Task brief
Check each line of the data for "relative" and select those that have it.

---------- Dataset extract

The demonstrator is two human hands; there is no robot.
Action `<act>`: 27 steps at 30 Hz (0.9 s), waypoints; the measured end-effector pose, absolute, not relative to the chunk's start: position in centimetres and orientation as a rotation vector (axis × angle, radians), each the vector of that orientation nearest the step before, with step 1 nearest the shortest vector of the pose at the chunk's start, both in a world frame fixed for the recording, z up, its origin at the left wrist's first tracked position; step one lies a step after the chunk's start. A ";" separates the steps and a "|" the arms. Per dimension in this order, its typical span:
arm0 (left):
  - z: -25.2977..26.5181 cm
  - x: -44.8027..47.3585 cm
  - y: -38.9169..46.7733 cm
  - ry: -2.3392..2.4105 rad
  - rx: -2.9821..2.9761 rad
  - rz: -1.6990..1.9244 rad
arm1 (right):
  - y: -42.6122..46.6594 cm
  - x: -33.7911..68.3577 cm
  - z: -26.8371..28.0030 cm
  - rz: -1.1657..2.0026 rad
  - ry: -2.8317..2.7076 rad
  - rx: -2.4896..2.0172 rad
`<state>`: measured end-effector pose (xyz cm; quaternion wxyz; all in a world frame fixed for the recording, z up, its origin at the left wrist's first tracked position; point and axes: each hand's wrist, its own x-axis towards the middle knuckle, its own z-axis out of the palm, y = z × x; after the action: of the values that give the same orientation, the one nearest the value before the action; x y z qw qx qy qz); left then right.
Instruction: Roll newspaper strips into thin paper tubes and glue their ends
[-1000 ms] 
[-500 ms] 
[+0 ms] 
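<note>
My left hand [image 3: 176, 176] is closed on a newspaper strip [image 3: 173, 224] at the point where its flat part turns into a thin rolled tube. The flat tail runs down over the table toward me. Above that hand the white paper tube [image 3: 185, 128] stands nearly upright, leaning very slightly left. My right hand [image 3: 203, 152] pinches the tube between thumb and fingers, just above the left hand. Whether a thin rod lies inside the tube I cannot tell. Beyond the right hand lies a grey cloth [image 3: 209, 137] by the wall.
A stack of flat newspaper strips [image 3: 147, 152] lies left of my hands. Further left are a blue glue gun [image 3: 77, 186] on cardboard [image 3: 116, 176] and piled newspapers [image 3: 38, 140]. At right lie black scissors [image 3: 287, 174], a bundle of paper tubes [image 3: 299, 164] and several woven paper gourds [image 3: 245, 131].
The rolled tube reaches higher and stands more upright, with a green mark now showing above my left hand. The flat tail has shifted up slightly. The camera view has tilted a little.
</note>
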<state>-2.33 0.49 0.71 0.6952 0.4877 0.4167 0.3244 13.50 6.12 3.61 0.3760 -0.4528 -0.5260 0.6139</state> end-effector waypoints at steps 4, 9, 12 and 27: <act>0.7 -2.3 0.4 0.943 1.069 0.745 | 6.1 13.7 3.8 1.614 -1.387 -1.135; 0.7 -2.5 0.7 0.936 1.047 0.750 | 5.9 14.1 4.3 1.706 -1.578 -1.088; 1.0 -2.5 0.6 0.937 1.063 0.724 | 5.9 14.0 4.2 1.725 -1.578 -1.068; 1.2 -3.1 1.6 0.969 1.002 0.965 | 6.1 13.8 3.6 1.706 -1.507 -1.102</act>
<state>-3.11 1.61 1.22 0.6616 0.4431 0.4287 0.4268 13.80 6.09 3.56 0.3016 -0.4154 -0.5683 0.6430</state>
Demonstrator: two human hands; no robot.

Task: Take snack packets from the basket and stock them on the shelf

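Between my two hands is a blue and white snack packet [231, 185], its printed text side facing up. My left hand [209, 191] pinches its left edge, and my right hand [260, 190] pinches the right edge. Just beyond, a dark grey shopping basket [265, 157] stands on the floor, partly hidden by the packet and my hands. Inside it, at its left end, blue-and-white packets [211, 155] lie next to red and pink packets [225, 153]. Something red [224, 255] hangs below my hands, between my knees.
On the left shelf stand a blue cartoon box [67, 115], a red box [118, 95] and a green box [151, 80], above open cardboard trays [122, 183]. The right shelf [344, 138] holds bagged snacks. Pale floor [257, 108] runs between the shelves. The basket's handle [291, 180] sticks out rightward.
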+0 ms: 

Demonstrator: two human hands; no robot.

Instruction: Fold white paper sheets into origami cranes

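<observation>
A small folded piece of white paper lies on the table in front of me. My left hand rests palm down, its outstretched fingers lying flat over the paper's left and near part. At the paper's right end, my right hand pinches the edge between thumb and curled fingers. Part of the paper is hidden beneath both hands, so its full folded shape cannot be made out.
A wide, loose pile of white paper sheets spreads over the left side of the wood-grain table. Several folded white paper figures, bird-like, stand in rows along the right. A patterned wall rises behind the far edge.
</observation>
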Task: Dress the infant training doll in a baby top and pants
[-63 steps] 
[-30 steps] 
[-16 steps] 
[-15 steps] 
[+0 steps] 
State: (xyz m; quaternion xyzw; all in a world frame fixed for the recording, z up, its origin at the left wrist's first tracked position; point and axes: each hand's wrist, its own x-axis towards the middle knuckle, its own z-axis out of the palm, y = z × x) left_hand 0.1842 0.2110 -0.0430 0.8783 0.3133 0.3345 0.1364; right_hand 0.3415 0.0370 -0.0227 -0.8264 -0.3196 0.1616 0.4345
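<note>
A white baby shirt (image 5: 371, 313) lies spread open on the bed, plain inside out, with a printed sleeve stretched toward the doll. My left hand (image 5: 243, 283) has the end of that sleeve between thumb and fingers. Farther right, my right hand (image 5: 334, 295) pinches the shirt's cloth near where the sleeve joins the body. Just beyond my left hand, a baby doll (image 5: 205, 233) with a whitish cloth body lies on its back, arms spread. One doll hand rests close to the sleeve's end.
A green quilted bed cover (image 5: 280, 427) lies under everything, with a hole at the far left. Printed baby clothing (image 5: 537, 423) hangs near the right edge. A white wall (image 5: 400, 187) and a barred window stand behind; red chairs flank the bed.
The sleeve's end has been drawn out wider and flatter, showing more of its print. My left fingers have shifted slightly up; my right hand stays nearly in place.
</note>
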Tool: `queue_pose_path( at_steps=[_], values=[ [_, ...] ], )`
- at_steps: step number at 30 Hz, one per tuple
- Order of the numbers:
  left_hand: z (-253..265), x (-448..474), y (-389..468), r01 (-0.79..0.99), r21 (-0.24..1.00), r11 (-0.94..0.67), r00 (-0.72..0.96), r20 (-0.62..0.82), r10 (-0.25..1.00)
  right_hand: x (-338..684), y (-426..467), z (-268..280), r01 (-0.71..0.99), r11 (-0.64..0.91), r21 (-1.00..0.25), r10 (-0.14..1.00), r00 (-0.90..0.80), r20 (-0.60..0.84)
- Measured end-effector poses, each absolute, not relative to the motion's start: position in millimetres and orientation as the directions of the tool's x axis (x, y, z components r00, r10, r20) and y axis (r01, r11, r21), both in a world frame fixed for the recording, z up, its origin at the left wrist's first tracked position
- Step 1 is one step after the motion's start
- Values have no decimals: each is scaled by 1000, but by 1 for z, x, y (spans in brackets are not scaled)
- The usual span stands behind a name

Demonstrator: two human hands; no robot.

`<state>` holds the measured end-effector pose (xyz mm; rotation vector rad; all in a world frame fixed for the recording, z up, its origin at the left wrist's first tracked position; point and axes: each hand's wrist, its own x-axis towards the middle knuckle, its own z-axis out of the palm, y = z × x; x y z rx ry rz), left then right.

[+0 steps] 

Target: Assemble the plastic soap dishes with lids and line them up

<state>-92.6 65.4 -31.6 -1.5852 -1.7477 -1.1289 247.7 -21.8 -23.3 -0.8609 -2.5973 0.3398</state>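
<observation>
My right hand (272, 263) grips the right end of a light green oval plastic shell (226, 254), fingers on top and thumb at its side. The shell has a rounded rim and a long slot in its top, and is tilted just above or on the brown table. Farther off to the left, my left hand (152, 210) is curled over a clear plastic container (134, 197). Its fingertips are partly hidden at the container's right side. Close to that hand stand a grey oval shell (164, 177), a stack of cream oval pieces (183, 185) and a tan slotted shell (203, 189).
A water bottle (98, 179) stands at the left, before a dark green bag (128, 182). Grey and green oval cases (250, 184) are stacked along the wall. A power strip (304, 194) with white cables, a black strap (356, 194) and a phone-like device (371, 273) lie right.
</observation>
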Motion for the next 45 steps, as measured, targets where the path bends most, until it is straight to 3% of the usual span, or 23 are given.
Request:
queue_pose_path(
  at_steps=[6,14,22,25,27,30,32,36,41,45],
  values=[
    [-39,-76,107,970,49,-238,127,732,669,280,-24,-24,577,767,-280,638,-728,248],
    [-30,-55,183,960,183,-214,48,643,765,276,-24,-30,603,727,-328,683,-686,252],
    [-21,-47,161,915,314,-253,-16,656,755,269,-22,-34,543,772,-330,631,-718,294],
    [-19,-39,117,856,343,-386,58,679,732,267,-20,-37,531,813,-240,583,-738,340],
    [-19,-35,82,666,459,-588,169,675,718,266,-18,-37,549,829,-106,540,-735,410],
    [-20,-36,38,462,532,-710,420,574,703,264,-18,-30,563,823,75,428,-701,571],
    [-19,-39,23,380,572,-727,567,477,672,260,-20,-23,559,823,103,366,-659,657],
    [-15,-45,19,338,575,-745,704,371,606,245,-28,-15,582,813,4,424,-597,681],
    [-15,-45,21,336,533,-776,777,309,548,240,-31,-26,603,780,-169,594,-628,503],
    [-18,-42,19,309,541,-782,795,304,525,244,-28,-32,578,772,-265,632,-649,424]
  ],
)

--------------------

Reply
Action `<act>`: 27 steps at 30 Hz (0.9 s), waypoints; the measured end-effector pose, absolute, not relative to the chunk's start: position in centimetres and orientation as a rotation vector (axis × angle, radians), each the vector of that orientation nearest the step before, with step 1 nearest the shortest vector of the pose at the chunk's start, both in a world frame fixed for the recording, z up, its origin at the left wrist's first tracked position; step one lies a step after the chunk's start. A ";" separates the steps and a "|" the arms. Per dimension in this order, its typical span:
- Measured end-effector poses, each absolute, not relative to the motion's start: position in millimetres and orientation as the directions of the tool's x axis (x, y, z components r00, r10, r20) and y axis (r01, r11, r21), both in a world frame fixed for the recording, z up, its origin at the left wrist's first tracked position

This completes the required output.